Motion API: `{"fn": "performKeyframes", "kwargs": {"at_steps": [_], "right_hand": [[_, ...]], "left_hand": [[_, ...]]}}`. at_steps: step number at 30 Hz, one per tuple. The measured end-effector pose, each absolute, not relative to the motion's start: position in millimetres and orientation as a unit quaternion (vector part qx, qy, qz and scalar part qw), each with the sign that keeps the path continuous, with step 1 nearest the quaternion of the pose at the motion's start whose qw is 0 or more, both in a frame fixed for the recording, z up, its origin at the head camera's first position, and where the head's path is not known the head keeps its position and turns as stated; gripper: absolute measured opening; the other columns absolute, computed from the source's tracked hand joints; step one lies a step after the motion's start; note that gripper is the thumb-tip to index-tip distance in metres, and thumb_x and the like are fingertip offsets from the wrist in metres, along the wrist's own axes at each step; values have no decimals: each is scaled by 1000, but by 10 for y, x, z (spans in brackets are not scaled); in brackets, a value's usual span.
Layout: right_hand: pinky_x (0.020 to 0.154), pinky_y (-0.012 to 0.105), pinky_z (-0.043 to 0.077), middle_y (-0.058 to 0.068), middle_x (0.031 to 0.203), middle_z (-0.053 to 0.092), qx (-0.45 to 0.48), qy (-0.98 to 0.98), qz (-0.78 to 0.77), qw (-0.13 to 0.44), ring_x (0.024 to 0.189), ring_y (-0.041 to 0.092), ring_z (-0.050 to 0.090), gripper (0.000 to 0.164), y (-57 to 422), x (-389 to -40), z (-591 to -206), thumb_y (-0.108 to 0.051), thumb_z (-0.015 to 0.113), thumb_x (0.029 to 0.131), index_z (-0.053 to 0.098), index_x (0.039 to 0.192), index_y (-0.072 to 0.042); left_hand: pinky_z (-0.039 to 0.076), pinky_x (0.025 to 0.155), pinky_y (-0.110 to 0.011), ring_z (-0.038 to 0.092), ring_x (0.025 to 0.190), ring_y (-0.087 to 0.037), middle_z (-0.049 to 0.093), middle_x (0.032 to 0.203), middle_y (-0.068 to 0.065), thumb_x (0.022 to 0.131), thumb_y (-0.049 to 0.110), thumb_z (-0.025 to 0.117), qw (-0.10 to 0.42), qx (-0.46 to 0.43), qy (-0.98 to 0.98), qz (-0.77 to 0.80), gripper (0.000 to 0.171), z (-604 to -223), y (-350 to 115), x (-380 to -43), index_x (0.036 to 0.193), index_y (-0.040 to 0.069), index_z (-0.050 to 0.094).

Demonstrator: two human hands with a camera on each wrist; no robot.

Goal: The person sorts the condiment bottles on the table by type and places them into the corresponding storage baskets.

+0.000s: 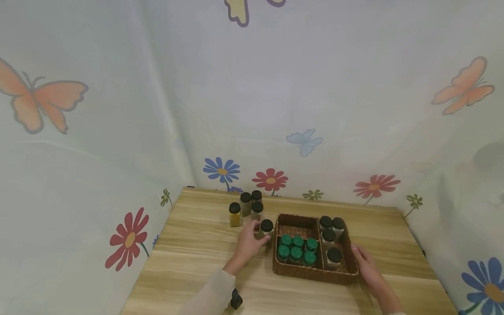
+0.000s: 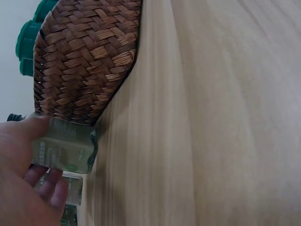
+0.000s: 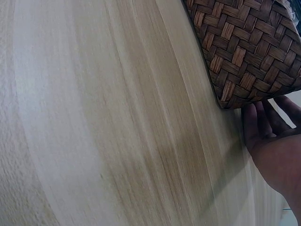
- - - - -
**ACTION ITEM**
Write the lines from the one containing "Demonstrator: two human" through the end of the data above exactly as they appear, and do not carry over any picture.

**ANSWER BELOW**
Demonstrator: two human hands with a camera on each wrist; no robot.

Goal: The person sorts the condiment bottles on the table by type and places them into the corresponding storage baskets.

+0.000s: 
+0.000s: 
+0.000s: 

No further answer is required.